• [Dataset records]
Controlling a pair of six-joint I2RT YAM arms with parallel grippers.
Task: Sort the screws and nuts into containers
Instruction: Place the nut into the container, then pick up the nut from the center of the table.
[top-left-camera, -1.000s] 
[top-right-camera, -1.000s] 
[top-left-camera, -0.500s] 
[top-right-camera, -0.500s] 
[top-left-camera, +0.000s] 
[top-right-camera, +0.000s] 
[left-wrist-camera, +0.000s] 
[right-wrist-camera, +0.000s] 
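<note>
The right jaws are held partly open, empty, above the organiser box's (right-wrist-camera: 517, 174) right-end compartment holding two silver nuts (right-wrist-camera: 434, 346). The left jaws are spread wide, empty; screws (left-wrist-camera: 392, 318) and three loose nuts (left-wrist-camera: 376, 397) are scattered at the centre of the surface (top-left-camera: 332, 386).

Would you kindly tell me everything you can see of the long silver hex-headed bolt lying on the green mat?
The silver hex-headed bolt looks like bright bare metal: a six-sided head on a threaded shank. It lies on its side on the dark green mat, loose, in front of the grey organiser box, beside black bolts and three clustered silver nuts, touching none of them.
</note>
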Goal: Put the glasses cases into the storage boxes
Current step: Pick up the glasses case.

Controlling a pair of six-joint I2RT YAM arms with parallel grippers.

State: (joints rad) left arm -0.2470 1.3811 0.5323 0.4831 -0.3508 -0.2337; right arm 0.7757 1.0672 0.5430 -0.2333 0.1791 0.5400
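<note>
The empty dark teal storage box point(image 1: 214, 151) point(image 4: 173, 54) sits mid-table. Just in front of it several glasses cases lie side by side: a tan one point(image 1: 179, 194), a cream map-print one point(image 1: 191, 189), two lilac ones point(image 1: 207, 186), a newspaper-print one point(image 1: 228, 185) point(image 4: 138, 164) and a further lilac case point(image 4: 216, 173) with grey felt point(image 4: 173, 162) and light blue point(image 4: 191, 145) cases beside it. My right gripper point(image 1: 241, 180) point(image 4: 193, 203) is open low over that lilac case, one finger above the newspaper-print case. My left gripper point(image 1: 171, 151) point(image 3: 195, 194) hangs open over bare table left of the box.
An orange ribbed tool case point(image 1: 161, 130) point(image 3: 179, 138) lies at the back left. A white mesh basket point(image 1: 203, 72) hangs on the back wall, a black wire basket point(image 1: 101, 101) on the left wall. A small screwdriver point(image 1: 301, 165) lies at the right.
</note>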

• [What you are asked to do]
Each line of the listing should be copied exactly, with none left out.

• [Task result]
Controlling a pair of six-joint I2RT YAM arms with parallel grippers.
Task: Sort the screws and nuts into containers
Instruction: Place the nut into the container, then pick up the nut from the center of the table.
[top-left-camera, -1.000s] 
[top-right-camera, -1.000s] 
[top-left-camera, -0.500s] 
[top-right-camera, -0.500s] 
[top-left-camera, +0.000s] 
[top-right-camera, +0.000s] 
[left-wrist-camera, +0.000s] 
[right-wrist-camera, +0.000s] 
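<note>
The right jaws are held partly open, empty, above the organiser box's (right-wrist-camera: 517, 174) right-end compartment holding two silver nuts (right-wrist-camera: 434, 346). The left jaws are spread wide, empty; screws (left-wrist-camera: 392, 318) and three loose nuts (left-wrist-camera: 376, 397) are scattered at the centre of the surface (top-left-camera: 332, 386).

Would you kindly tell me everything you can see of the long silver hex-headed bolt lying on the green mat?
The silver hex-headed bolt looks like bright bare metal: a six-sided head on a threaded shank. It lies on its side on the dark green mat, loose, in front of the grey organiser box, beside black bolts and three clustered silver nuts, touching none of them.
</note>
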Goal: Put the glasses cases into the storage boxes
Current step: Pick up the glasses case.

Controlling a pair of six-joint I2RT YAM arms with parallel grippers.

State: (joints rad) left arm -0.2470 1.3811 0.5323 0.4831 -0.3508 -0.2337; right arm 0.7757 1.0672 0.5430 -0.2333 0.1791 0.5400
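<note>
The empty dark teal storage box point(image 1: 214, 151) point(image 4: 173, 54) sits mid-table. Just in front of it several glasses cases lie side by side: a tan one point(image 1: 179, 194), a cream map-print one point(image 1: 191, 189), two lilac ones point(image 1: 207, 186), a newspaper-print one point(image 1: 228, 185) point(image 4: 138, 164) and a further lilac case point(image 4: 216, 173) with grey felt point(image 4: 173, 162) and light blue point(image 4: 191, 145) cases beside it. My right gripper point(image 1: 241, 180) point(image 4: 193, 203) is open low over that lilac case, one finger above the newspaper-print case. My left gripper point(image 1: 171, 151) point(image 3: 195, 194) hangs open over bare table left of the box.
An orange ribbed tool case point(image 1: 161, 130) point(image 3: 179, 138) lies at the back left. A white mesh basket point(image 1: 203, 72) hangs on the back wall, a black wire basket point(image 1: 101, 101) on the left wall. A small screwdriver point(image 1: 301, 165) lies at the right.
</note>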

This exercise is now finished, and nothing remains to add.